Nondeterministic behaviour of grad? (running on CPU)

I’ve heard that running on GPU can give nondeterministic results, but is this expected to happen on CPU?

At the beginning of the code, I’ve called torch.manual_seed(1234). I’ve also seeded the numpy and python random number generators just to be safe. I have a snippet in my code (inside a loop):

loss = self.loss_function(out, y)
dl_dold_state, dl_dtheta_direct = grad(loss, (state_vec, self.theta), retain_graph=True)

And I have verified that even when all input variables (loss, out, y, state_vec, self.theta) match their values from the last run of the code (at the same loop iteration), dl_dtheta_direct can output a slightly different value (the error is on the order of 1e-9).

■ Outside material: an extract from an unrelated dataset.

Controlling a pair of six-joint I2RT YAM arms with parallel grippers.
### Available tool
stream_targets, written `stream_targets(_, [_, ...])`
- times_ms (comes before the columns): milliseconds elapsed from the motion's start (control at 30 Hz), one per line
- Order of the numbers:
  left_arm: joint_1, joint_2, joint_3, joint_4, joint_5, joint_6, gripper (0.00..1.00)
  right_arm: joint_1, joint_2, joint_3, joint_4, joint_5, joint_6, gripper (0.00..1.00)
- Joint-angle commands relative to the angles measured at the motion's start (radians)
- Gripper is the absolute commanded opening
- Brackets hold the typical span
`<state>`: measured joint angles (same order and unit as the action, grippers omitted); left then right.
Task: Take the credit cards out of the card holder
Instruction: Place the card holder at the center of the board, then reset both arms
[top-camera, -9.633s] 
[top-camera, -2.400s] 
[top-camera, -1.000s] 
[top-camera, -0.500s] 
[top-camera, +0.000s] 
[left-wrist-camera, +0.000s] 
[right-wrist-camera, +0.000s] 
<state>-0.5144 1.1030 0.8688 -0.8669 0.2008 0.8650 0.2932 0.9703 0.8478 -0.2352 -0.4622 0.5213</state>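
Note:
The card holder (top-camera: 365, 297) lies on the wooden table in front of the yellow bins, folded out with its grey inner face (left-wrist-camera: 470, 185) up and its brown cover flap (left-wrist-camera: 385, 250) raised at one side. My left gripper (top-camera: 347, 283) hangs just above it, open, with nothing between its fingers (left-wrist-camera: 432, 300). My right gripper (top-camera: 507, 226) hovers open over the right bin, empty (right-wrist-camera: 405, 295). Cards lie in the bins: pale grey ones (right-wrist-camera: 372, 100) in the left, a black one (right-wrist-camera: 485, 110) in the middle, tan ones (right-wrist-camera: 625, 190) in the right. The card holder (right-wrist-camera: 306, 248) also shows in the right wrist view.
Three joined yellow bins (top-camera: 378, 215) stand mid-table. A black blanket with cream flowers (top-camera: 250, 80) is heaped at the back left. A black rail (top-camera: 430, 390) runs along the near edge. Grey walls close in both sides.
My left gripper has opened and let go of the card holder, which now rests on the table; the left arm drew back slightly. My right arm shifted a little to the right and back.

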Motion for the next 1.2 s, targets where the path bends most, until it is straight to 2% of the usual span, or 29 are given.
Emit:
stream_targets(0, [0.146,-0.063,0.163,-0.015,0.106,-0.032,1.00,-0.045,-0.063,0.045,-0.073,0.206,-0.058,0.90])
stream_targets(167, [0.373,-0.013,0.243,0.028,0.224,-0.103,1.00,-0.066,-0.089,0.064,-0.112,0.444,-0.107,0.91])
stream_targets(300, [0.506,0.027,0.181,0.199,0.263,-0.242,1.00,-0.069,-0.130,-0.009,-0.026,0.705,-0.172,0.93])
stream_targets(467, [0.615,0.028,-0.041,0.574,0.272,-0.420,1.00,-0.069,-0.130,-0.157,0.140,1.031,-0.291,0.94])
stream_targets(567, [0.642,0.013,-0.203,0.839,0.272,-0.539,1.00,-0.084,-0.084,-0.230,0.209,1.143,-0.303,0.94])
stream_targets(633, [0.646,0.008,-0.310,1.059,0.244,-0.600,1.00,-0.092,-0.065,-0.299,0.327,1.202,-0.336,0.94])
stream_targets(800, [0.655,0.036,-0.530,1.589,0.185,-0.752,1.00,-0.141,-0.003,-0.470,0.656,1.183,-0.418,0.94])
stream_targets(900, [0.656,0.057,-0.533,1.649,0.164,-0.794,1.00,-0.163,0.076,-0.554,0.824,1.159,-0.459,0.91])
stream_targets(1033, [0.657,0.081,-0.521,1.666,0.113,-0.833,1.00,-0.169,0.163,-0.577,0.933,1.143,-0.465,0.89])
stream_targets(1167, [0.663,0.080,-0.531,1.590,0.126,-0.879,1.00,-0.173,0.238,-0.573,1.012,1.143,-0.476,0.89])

I’m running on a laptop without a GPU, so this code is definitely running on CPU. It may not seem like a big deal, but I’m getting unexpected behaviour in my code and if there is some possiblility of a bug in pytorch’s grad operation it opens up the possibility that the bug is not in my code but in pytorch.

Anyone had a similar problem or know how to resolve it?

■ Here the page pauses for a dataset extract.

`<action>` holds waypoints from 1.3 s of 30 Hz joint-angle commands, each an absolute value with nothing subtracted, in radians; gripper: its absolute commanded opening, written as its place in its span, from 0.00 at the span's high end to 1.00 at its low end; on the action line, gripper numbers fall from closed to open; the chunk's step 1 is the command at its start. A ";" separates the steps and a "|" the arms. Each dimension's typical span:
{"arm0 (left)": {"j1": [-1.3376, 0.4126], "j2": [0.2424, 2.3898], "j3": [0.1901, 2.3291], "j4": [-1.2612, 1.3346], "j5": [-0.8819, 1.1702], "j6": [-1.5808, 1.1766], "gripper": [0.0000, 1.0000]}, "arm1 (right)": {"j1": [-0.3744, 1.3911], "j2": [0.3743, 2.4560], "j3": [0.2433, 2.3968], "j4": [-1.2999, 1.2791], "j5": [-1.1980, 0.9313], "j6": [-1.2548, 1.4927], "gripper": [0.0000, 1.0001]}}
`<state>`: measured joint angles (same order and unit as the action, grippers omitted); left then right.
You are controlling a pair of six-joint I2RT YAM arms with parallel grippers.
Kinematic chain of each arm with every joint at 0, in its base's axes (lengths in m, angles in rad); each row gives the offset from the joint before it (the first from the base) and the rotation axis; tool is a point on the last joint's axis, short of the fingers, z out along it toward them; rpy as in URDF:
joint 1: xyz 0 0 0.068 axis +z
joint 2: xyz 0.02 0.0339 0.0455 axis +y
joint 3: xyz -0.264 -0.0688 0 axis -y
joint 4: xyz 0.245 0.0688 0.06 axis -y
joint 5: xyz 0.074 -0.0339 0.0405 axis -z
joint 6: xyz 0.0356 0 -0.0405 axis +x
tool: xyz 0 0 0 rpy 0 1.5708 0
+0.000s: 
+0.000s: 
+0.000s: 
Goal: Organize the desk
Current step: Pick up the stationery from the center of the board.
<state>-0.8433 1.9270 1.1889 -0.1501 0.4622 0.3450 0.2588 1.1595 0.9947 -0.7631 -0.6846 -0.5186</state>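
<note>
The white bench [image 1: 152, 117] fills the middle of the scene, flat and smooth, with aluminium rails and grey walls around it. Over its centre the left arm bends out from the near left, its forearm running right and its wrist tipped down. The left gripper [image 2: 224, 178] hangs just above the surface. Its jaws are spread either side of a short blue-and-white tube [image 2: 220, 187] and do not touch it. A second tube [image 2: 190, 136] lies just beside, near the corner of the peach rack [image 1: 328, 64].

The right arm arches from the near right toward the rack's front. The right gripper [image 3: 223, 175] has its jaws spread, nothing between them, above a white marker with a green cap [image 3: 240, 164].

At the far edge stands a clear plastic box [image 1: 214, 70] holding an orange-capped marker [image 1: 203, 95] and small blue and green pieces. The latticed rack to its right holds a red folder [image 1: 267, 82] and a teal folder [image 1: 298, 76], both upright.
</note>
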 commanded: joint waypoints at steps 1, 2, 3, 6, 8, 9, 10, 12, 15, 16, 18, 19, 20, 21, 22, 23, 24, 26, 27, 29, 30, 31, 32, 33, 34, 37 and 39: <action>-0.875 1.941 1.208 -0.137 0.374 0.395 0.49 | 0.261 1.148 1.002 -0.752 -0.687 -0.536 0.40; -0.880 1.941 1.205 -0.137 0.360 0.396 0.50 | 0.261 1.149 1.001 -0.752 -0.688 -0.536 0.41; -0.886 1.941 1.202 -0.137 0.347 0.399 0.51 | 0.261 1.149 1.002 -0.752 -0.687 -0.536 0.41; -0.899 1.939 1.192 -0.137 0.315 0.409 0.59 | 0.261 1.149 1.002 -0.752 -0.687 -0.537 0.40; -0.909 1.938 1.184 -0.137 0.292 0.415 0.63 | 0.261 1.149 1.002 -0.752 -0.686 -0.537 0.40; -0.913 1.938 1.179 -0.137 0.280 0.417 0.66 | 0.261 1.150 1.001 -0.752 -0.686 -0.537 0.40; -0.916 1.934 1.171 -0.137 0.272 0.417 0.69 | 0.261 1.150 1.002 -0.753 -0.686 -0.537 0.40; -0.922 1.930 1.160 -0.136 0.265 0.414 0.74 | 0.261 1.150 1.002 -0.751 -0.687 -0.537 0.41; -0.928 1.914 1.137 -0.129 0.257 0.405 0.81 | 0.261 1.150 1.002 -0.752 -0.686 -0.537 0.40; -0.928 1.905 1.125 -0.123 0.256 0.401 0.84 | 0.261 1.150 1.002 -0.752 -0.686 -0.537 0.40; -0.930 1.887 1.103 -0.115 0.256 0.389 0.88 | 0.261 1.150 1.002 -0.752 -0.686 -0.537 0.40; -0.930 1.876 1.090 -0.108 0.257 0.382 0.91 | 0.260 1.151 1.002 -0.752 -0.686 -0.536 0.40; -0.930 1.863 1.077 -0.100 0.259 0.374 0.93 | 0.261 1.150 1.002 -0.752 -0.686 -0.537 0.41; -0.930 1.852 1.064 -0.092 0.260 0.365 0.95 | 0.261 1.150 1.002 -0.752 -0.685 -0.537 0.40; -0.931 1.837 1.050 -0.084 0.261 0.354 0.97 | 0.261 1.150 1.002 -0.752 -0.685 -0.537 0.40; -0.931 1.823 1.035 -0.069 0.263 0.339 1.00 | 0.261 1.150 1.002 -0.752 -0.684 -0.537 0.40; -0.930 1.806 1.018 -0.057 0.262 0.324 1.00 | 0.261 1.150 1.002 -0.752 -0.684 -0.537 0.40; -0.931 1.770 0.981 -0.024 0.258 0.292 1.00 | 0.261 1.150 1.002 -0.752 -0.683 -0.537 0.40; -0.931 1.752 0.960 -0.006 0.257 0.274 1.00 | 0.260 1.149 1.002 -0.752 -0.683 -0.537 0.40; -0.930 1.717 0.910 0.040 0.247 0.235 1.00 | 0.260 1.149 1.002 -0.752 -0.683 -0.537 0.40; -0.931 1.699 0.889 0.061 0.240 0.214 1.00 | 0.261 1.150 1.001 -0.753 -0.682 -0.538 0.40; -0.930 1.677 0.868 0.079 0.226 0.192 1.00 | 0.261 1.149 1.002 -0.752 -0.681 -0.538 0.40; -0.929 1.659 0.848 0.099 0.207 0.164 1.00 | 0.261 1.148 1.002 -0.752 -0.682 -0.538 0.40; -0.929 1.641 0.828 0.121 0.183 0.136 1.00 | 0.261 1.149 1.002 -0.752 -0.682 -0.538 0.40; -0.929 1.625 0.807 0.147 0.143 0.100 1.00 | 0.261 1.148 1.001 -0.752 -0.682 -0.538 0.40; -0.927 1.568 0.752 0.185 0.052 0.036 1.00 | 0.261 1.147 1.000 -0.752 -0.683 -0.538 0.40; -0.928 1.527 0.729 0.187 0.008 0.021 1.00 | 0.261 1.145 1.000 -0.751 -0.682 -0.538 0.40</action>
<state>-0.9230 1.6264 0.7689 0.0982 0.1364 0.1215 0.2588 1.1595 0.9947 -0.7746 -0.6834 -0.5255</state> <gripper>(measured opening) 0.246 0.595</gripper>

if you use CPU, OpenMP multi-threading introduces non-determinism for some functions.

You can disable this and run with a single thread, that will run fully deterministcally (on CPU):

OMP_NUM_THREADS=1 MKL_NUM_THREADS=1 python mycode.py

Thanks for the reply.

But this still doesn’t seem to fix it for me. Are there any other possible sources of randomness in torch that I could try before I try to come up with a minimal example to reproduce the error?

except for manual_seed and threads, i cant think of much else. If you have any representative script that can reproduce the non-determinism, i’ll take a look.